I recently finished the 1st half of the CT and was taking some notes for myself, thought they might be helpful for others.
Gear:
– I caught a cold stretch, nights were low-30's-ish. Marmot hydrogen (30deg), tarptent contrail and ridgerest and it was *cold* at night. I consider myself a warm sleeper and was still wearing every piece of clothing (ex-rainwear) and fully mummied-up.
– ditch the water pump, iodine/chemical is fine.
– every day was warm enough for shorts/tshirt (or rainwear) even above treeline.
– I brought some lightweight gloves but would pass next time. never used them, even with a fair amount of rain.
– more than the freak snowstorm I think the scenario you should pack for is 2 full days of rain. a full day of rain at 11k feet can get pretty cold. Some others were using floorless tents and quite frankly I dont understand how they kept warm at night. This is not "get under a tree where its dry" rain – everything is soaked.
– A surprising number of people (myself included) managed to get blisters on the 1st day despite lots of loaded packing with the same footwear (in my case trail runners + light socks). I'd just pull my insoles before starting next time.
– warm clothing was just about right – lightweight thermal top, heavier thermal top, raincoat, polypro tshirt, ski hat. bottoms of thermals + rain pants.
– shorts/tshirt and all day hiking I used about 1/3 of an ouce of spf-30 sunscreen per day. no sunburns.
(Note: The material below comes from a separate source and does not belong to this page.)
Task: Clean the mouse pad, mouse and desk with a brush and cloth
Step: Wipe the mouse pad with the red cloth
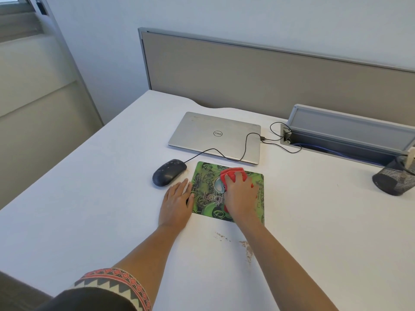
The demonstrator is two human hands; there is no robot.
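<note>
Black mouse sits on the white desk, just left of the mouse pad's far corner, cable running to the closed laptop. Left hand lies flat, fingers straight, holding nothing, fingertips at the left edge of the green mouse pad. Right hand bears down on the pad's centre, fingers bent over a bunched red cloth. Brown crumbs lie on the desk nearer than the pad. 1 mesh pen holder stands far right.
</note>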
I brought way too much.
Navigation:
– there are 4 main sources of trail nav {databook, guidebook, topos, gps waypoints from topo manufacturer}. The guidebook is too heavy to bring, the databook is very incomplete (frequently misses water sources etc, so you carry extra water when you dont need to). GPS+waypoints is total overkill – the trail is well marked almost everywhere, and if you get off just backtracking will get you in the right place. I think the best approach is to bring topos (the ones spiral bound) and the databook, and annotate your databook/maps with tidbits from the guidebook so you dont have to bring it. For example, phone numbers of lodging in towns you hope to stop in.
Other stuff:
– pretty much no bugs (early July). I brought 2 oz jar of deet and only put it on once, I'd pass on it next time.
– princeton hot springs (seg 13) is great, but you need a reservation if you want to stay.
– The trail passes close to some of the tenth mountain huts, they would be great places to stay. For example Janets cabin below Searles pass. They are not marked in the databook or topos, so maybe mark them and get the numbers into your cell so you can make reservation if things are lining up.
– I cached food along the way and was amazed to find that 1 of my bags was stolen (by humans) and another was taken down, rifled through, and re-hung. hide your bags from humans!
– fireside inn (hostel) at breck is nicely setup for backpackers, but spring for the non-shared room if you are lodging there. the bunks are like 4-feet long.
– waterton canyon (segment 1) is closing for like a year as they dredge out the sediment behind the dam. Make sure you know whats going on and if the trail is accessible.
– the nice ladies at the twin lakes store are selling iodine-taste-reduction tablets as iodine-tablets. I hope noone is buying them and not reading the labels!